### WORK ORDER
Line by line, reproduce exactly the beginning of the listing below, ending with the line that contains "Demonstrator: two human" and adding nothing.

### INPUT DATA
■ ■ ■ ■
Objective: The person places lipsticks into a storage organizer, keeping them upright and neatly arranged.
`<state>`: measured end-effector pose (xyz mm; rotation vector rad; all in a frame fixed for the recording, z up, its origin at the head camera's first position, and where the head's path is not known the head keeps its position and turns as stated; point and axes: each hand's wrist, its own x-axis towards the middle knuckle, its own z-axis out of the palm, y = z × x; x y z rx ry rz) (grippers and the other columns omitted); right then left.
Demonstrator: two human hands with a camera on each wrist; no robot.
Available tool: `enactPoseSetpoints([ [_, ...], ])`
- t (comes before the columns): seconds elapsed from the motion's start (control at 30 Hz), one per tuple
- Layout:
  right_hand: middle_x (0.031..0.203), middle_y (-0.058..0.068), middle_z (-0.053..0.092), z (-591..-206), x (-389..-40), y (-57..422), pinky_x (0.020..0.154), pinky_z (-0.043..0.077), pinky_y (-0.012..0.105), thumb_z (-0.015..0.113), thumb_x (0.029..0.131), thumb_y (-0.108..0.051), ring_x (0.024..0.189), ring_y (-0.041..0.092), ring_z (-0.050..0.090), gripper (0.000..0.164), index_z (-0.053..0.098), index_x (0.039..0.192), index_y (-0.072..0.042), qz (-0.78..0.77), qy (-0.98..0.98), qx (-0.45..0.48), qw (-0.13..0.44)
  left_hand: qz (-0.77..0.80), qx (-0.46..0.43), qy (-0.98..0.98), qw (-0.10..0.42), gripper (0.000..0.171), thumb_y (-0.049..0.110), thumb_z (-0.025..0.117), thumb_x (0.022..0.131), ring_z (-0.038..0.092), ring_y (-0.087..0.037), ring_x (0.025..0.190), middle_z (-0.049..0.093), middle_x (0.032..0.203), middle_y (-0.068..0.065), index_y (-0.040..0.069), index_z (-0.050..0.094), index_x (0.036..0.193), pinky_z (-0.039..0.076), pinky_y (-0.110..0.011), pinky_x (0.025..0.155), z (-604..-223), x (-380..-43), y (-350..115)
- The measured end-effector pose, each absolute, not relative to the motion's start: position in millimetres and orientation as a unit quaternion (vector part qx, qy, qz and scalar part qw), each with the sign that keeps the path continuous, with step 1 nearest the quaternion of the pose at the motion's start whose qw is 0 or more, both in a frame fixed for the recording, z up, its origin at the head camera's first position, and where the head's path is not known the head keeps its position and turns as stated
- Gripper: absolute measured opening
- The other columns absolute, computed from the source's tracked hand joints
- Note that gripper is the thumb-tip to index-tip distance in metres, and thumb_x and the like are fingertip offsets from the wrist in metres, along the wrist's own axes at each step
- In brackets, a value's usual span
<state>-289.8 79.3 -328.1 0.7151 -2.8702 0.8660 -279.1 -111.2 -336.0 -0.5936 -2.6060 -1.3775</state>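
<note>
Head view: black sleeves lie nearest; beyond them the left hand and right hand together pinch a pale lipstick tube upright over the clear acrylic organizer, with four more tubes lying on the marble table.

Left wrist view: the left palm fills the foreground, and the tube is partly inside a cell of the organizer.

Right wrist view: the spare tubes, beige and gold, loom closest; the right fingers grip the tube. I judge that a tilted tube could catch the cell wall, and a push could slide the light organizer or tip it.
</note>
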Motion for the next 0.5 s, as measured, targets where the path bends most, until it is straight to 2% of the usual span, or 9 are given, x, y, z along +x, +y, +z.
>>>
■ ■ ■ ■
### RESPONSE TO THE EXERCISE
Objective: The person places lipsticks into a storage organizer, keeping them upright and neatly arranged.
`<state>`: measured end-effector pose (xyz mm; rotation vector rad; all in a frame fixed for the recording, z up, its origin at the head camera's first position, and where the head's path is not known the head keeps its position and turns as stated; point and axes: each hand's wrist, its own x-axis towards the middle knuckle, its own z-axis out of the palm, y = z × x; x y z rx ry rz) (grippers and the other columns omitted); right then left.
Demonstrator: two human hands with a camera on each wrist; no robot.

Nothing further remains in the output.